Figure 3. Visualisation de la formation de biofilms de Leptospira . Les images en contraste de phase acquises avec une BioStation montrent un développement du biofilm à (A) 48 h, (B) 96 h et (C) 144 h. (D) reconstruction CLSM d’un biofilm Leptospira affichant un biovolume total avec des tranches orthogonales pour une visualisation 3D. (E) Coloration confocale d’un biofilm mature avec DAPI (vert) et WGA (rouge), mettant en lumière les cellules bactériennes et les composants de la matrice extracellulaire. Ce chiffre a été modifié par rapportà 37. Veuillez cliquer ici pour voir une version agrandie de cette figurine.

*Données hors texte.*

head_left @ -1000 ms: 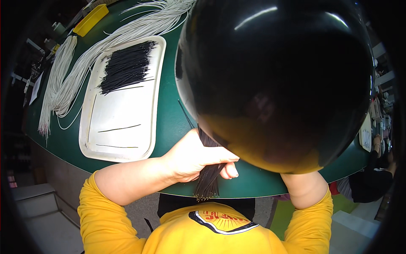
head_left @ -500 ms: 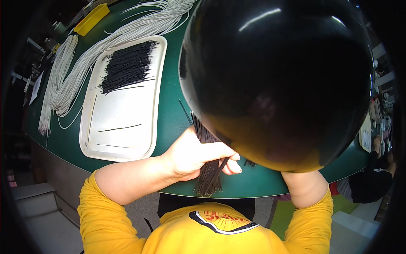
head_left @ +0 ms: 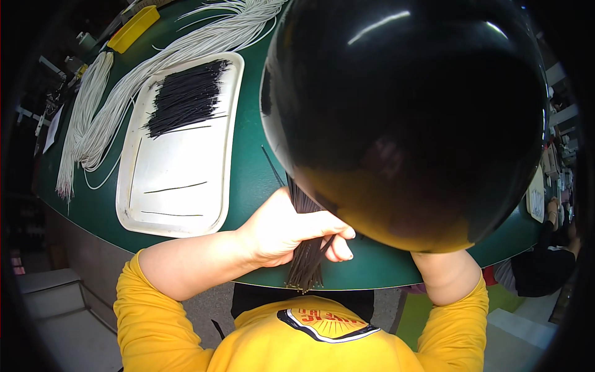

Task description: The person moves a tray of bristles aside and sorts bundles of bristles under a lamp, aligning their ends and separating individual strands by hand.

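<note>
My left hand (head_left: 297, 232) is closed round a bundle of thin black wires (head_left: 305, 263) near the front edge of the table. The wires' lower ends hang out below my fingers, and their upper part runs up beside a large glossy black dome (head_left: 403, 111). One loose strand sticks out at the upper left of the fist. Only the right forearm (head_left: 447, 273) shows, entering under the dome; the dome hides my right hand.
A white tray (head_left: 176, 220) holding a pile of black wires (head_left: 188, 96) and a few loose strands lies at left. Long white wire bundles (head_left: 102, 139) curve round it, with a yellow bin (head_left: 133, 29) behind. At far right, another person's arm (head_left: 548, 226) reaches toward a pale tray.
The black wires have shifted slightly in my left hand, their upper ends now more covered by the dome. The dark wire tips seen right of my left hand are out of sight.
</note>
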`<state>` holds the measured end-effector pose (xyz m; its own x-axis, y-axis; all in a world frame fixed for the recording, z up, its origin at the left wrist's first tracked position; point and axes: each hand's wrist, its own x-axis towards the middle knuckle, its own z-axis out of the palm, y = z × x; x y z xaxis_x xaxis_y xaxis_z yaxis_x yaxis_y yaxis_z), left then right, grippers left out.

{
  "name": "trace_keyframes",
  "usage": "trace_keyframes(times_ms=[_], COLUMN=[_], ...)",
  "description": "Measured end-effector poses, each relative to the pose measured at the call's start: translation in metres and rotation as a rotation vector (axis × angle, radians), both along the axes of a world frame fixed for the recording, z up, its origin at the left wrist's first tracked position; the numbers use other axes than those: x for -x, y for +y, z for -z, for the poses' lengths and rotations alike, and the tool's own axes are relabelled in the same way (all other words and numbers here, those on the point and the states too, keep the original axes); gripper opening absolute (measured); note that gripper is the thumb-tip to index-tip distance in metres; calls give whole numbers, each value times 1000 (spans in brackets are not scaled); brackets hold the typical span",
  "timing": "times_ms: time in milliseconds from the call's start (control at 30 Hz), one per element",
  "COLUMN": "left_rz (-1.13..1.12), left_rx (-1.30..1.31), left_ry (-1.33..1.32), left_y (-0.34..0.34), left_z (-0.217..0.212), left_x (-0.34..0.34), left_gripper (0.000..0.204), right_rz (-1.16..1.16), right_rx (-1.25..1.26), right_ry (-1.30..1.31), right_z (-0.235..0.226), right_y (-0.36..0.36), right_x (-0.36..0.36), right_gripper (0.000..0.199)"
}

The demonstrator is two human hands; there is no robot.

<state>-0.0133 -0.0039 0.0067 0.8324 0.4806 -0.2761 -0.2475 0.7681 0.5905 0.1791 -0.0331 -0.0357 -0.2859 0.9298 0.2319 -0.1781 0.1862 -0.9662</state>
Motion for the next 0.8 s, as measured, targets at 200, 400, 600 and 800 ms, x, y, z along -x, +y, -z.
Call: trace_keyframes(times_ms=[200, 400, 600, 800], left_rz=[-18, -46, -37, -20], left_rx=[-44, -63, -60, -62], left_ry=[-14, -40, -42, -38], left_y=[2, 2, 2, 1], left_z=[-4, -3, -3, -3], left_x=[1, 0, 1, 1], left_gripper=[12, 14, 16, 16], right_rz=[4, 3, 4, 4], right_rx=[-2, -2, -5, -6], right_ry=[-4, -6, -9, -11], right_z=[0, 0, -1, -1], right_y=[0, 1, 1, 2], right_x=[0, 0, -1, -1], right_gripper=[13, 13, 13, 12])
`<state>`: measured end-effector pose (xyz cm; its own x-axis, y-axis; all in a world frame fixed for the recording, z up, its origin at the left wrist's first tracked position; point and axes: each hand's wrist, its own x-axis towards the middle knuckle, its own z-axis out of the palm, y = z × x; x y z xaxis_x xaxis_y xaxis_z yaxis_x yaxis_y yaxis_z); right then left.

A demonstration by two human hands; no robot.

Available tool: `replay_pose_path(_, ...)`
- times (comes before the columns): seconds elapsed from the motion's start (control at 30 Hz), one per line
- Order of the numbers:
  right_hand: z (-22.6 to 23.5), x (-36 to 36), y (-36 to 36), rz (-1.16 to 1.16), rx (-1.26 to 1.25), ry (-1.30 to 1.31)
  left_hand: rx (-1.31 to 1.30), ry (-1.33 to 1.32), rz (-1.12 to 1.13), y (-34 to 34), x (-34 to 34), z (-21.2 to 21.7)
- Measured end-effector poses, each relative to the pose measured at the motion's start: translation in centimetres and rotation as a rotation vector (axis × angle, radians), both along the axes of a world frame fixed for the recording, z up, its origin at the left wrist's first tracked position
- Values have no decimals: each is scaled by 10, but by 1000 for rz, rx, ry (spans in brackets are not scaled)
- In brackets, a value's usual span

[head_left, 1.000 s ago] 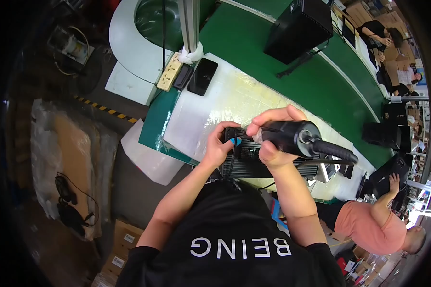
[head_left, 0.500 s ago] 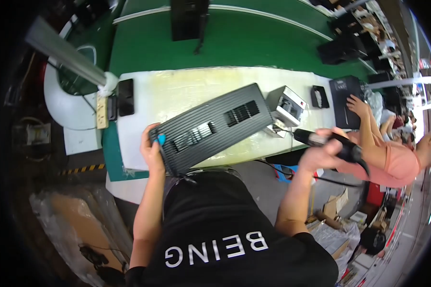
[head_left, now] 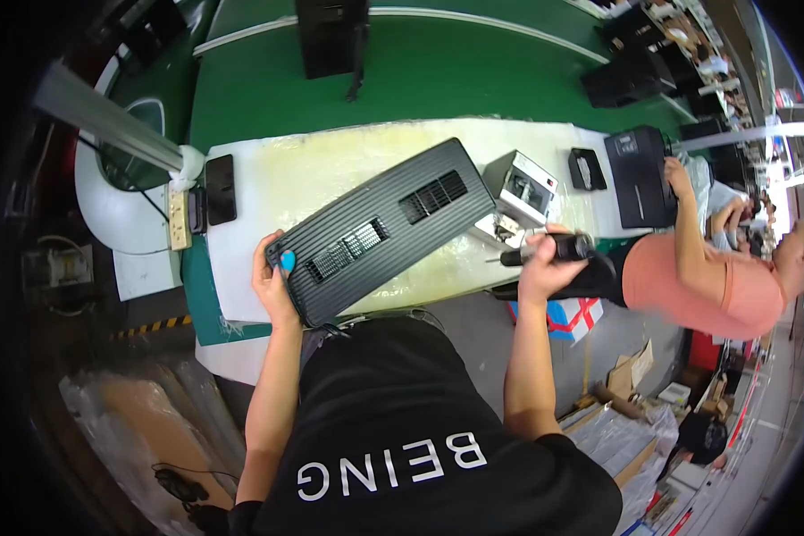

Figure 4. Quantification résolue dans le temps des fractions planctoniques et de biofilms et évaluation fonctionnelle des biofilms de Leptospira . (A) Cinétique de formation de biofilms mesurée par absorption à 405 nm. Pour chaque point temporel, des relevés ont été effectués sur le puits total, la fraction de biofilm et le surnageant contenant des leptospires planctoniques, permettant de distinguer les bactéries attachées et les bactéries nageant librement. (B) Exemples de courbes de survie de hamsters injectés avec des agrégats de biofilms, des leptospières planctoniques ou un contrôle EMJH. Les animaux injectés au biofilm présentent une virulence réduite, certains survivant 21 jours, tandis que les leptospires planctoniques provoquent une mortalité rapide. (C-D) Validation préliminaire de l’intégrité du biofilm : les granulats sont visibles dans la seringue avant l’injection (C) et restent intacts après le passage à travers une aiguille de 21 G (D, flèches blanches), confirmant que la structure du biofilm est préservée lors de la manipulation. Ce chiffre a été modifié par rapportà 36. Veuillez cliquer ici pour voir une version agrandie de cette figurine.